Prompt » Search each line below for the word "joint" and list those that contain it.

Data shown »
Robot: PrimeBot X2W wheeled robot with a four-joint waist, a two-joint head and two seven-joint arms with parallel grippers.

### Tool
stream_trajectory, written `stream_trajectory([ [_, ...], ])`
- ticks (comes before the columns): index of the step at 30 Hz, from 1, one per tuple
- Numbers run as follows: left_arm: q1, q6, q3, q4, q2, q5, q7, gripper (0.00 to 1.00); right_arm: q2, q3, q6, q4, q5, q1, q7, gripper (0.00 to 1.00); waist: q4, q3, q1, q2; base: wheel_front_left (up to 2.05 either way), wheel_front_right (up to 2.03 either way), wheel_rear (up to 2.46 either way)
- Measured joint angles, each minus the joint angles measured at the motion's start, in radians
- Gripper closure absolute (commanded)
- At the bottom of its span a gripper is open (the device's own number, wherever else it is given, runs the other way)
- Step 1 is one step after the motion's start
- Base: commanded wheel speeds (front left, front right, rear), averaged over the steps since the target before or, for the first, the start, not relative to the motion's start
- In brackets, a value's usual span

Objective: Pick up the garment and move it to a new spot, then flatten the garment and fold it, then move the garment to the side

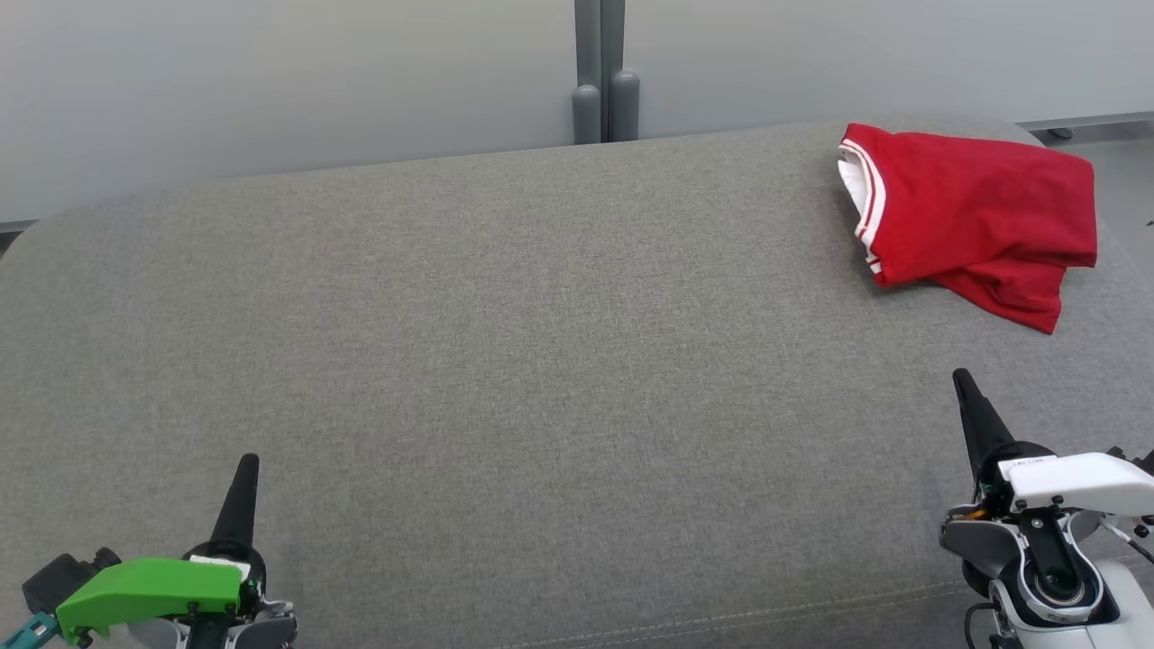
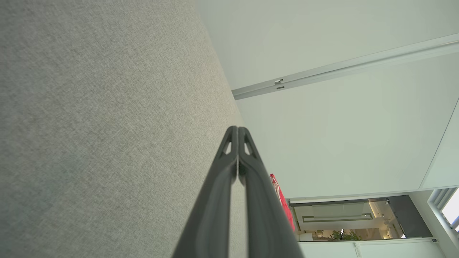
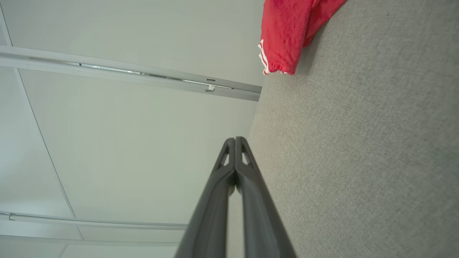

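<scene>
We see the red garment (image 1: 974, 225) lying loosely folded at the far right of the grey cushioned surface (image 1: 505, 342), well apart from both arms. Our left pincer (image 1: 245, 469) and right pincer (image 1: 963, 383) rest closed and empty, probably parked before or after handling.

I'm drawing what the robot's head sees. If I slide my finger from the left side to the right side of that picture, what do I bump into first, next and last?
Left gripper → grey post behind the grey cushioned surface → red garment with white trim → right gripper, which sits just below the garment, so those last two nearly share a place.
</scene>
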Motion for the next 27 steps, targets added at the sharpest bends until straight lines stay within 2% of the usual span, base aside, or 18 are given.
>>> stream_trajectory([
  [17, -0.034, -0.042, 0.023, 0.030, 0.004, -0.209, 0.053, 1.00, 0.014, -0.082, 0.041, 0.005, 0.207, -0.002, 0.054, 1.00, 0.018, -0.004, 0.0000, 0.0000, 0.00, 0.00, 0.00],
  [27, -0.045, -0.045, 0.025, 0.034, 0.004, -0.211, 0.053, 1.00, 0.016, -0.086, 0.041, 0.007, 0.217, -0.002, 0.056, 1.00, 0.018, -0.004, 0.0000, 0.0000, 0.00, 0.00, 0.00],
])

Your solution »
Robot: PrimeBot X2W wheeled robot with a four-joint waist, a two-joint head and two seven-joint arms with parallel grippers.
- Measured joint angles, each minus the joint angles measured at the motion's start, in radians

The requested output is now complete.